■ Required work ■
Which lines below hold the word "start"? Report each one.

■ Supplied data ■
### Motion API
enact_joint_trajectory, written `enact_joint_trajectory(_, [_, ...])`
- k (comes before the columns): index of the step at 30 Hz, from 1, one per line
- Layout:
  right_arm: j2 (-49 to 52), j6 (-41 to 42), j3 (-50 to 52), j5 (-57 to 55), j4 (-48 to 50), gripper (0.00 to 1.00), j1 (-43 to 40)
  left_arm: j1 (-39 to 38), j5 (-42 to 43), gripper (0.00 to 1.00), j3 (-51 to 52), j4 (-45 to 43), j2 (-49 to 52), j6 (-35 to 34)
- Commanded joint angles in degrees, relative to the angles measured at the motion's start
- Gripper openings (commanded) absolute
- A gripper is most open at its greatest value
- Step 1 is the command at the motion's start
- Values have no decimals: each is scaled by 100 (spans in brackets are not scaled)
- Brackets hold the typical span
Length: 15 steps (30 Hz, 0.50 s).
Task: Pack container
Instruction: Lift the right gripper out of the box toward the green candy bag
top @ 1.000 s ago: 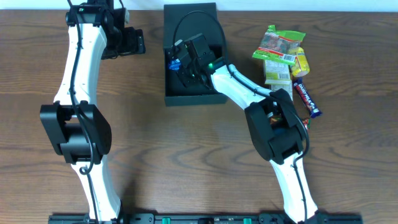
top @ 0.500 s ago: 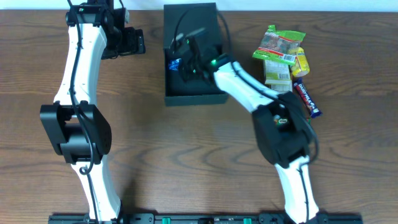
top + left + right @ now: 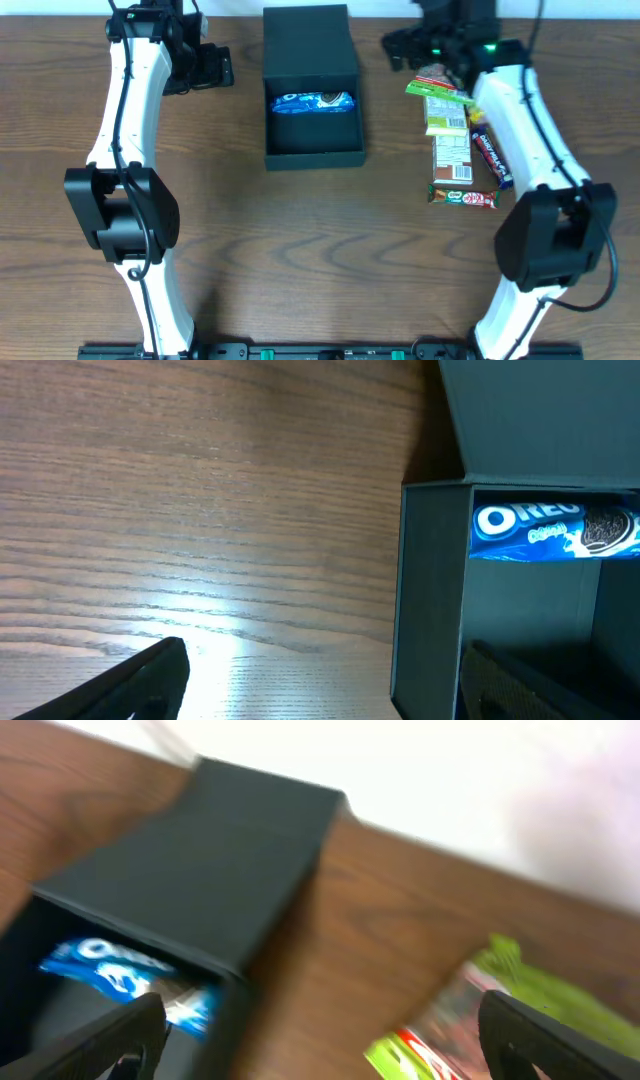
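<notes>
The black container [image 3: 312, 150] stands open at the back middle of the table, its flap lid [image 3: 308, 38] folded away behind it. A blue Oreo packet [image 3: 313, 102] lies inside, also visible in the left wrist view [image 3: 555, 530] and, blurred, in the right wrist view [image 3: 120, 975]. My left gripper [image 3: 222, 68] hangs open to the left of the container; in its wrist view [image 3: 320, 695] the container's wall [image 3: 430, 600] shows between the fingers. My right gripper [image 3: 392, 48] is open and empty, to the right of the container near the snack pile, and its own view [image 3: 330, 1050] is blurred.
A snack pile lies at the right: a green packet [image 3: 440, 85], a pale packet [image 3: 447, 118], a brown bar [image 3: 452, 160], a red and green bar [image 3: 462, 197] and a dark blue bar [image 3: 492, 160]. The right arm reaches over them. The table's back edge is close behind.
My right gripper left the container, opened and swung to the back right; the Oreo packet now lies in the container. The left arm has not moved.
</notes>
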State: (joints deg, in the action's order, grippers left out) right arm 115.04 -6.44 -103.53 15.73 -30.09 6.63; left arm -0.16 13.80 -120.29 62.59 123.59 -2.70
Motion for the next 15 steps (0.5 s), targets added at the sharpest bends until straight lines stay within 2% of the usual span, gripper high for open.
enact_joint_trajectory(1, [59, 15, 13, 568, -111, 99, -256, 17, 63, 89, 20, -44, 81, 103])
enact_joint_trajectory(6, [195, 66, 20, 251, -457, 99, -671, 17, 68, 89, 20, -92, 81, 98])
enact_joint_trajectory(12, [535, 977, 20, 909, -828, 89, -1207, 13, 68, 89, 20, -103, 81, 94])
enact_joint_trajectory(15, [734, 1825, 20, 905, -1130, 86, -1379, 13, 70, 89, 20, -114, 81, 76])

■ Solution to the exercise ■
- Commanded joint angles in degrees, relative to the angles measured at the motion's start
- Step 1 is the command at the motion's start

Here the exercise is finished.